PEKANBARUEXPRESS
|
![]() |
|||
POPULAR YOUTUBE PILIHAN EDITOR |
JAKARTA – Staf Khusus Menteri Pertahanan, Deddy Corbuzier, mengecam aksi sekelompok aktivis yang menerobos rapat pembahasan RUU TNI di Hotel Fairmont pada akhir pekan lalu. Deddy menilai tindakan tersebut sebagai aksi ilegal dan bentuk kekerasan anarkis.
"Bagi kami, gangguan yang terjadi sudah mengarah pada tindak kekerasan anarkis," ujar Deddy dalam pernyataan video yang beredar, Minggu (16/3/2024).
Menurutnya, tindakan tersebut bukanlah bentuk kritik yang membangun, melainkan pelanggaran hukum yang mengancam proses demokrasi. "Kementerian Pertahanan selalu menghargai dan mempertimbangkan segala bentuk kritik dan masukan. Namun, apa yang terjadi kemarin bukan kritik, melainkan tindakan ilegal yang mengganggu jalannya demokrasi," tegasnya.
Deddy juga menegaskan bahwa rapat tersebut berlangsung secara resmi dan konstitusional, serta tidak membahas hal-hal seperti dwifungsi TNI. Ia menepis kekhawatiran bahwa RUU TNI akan menghidupkan kembali konsep tersebut. "Menhan sudah berkali-kali menegaskan bahwa dwifungsi TNI sudah dikubur sejak lama. Bahkan arwahnya pun sudah tidak ada," ujarnya.
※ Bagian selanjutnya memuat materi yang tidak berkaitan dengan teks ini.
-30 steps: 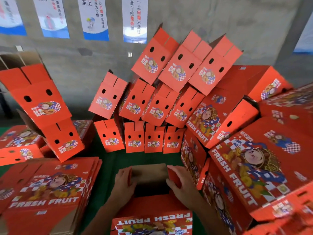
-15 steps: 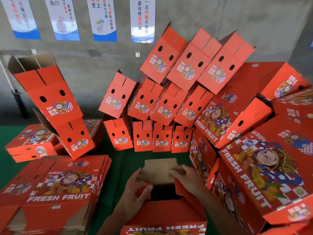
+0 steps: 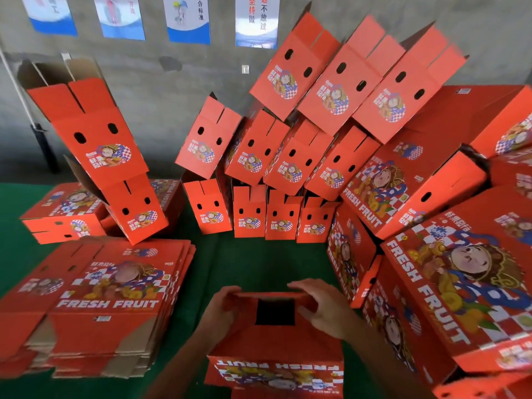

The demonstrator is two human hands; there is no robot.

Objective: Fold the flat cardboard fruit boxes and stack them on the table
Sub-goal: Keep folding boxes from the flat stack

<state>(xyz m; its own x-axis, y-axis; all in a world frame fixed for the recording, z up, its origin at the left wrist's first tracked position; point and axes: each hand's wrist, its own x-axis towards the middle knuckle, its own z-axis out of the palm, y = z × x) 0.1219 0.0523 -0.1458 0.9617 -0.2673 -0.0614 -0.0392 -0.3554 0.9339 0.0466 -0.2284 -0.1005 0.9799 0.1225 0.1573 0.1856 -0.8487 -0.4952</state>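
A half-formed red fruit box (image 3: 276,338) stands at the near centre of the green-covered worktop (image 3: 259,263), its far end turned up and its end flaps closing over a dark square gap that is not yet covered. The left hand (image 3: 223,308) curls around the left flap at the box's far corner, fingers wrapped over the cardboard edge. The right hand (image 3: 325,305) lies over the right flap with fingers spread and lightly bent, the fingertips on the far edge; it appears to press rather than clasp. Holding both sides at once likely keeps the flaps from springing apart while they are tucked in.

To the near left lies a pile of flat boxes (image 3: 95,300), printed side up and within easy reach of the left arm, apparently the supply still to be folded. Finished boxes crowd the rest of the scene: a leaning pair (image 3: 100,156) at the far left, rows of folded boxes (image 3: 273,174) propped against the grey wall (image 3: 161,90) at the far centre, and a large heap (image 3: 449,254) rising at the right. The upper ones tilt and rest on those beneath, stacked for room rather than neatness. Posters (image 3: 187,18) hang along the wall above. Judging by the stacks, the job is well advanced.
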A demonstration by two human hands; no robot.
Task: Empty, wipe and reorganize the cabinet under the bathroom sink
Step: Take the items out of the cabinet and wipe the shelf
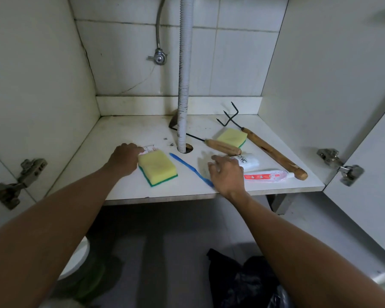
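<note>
- So, the left hand (126, 157) was down on the cabinet shelf (125, 192), fingers curled against the near yellow-green sponge (157, 167) and a small white tube (149, 149) behind it; couldn't tell if it really gripped either.
- Right hand (226, 174) hovered loose, fingers spread, holding nothing, just over the blue toothbrush (187, 166) and beside the white "ZINC" tube (248, 161).
- Toothpaste tube (268, 175), second sponge (232, 137) and two wooden-handled garden tools lay further right.
</note>
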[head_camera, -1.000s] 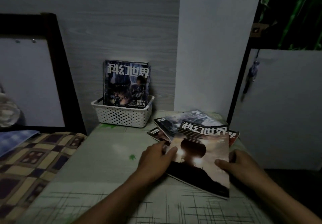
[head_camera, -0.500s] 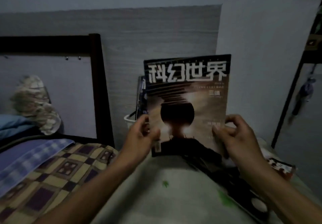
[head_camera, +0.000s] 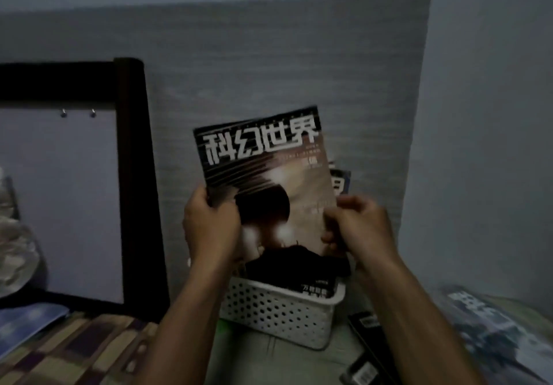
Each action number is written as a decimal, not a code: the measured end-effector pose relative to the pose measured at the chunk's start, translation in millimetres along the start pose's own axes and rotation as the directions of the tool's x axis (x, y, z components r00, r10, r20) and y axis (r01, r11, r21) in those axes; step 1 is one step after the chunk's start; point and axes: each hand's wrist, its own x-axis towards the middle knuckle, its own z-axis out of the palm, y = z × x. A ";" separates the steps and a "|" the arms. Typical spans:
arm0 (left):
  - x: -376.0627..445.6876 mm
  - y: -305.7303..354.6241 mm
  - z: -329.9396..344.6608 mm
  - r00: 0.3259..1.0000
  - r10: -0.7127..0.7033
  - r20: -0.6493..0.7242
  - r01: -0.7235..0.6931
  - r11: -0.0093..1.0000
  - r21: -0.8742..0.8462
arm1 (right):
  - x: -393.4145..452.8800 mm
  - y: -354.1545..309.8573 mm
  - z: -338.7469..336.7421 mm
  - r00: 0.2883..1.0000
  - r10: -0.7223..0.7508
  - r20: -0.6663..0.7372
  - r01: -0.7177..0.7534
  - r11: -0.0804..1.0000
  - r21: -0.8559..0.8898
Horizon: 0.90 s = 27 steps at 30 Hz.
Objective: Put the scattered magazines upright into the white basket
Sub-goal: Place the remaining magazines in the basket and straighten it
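Dim bedroom, grey wood-grain panel on the wall behind. I've got the brown-and-black glossy magazine [head_camera: 263, 193] upright, long axis vertical and tipped a bit left, its bottom edge right over the white perforated plastic basket [head_camera: 278, 309] on the worktop. My left hand [head_camera: 209, 229] has its fingers curled on the left edge, my right hand [head_camera: 356, 223] pinches the right edge. Basket already holds a dark magazine [head_camera: 339, 181] standing behind. More magazines [head_camera: 484, 324] lie flat to the right. Straight down should drop it in, I reckon.
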 end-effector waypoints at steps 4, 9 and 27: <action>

Ia juga menyebutkan bahwa dalam rapat tersebut, seluruh fraksi DPR hadir lengkap guna memastikan keputusan yang diambil merupakan representasi suara rakyat.
Protes Koalisi Masyarakat Sipil
Sementara itu, Koalisi Masyarakat Sipil untuk Reformasi Sektor Keamanan menolak pembahasan tertutup RUU TNI yang digelar Panitia Kerja (Panja) DPR. Wakil Koordinator KontraS, Andrie Yunus, menilai bahwa rapat yang berlangsung secara tertutup mencerminkan kurangnya komitmen terhadap transparansi dan partisipasi publik.
"Pembahasan ini tidak sesuai karena dilakukan secara tertutup. Kami menuntut agar pembahasan RUU TNI dihentikan," ujar Andrie saat menerobos ruang rapat panja.
Tiga orang perwakilan koalisi yang memasuki ruang rapat panja sempat menyerukan penghentian pertemuan, namun segera diamankan oleh petugas pengamanan rapat.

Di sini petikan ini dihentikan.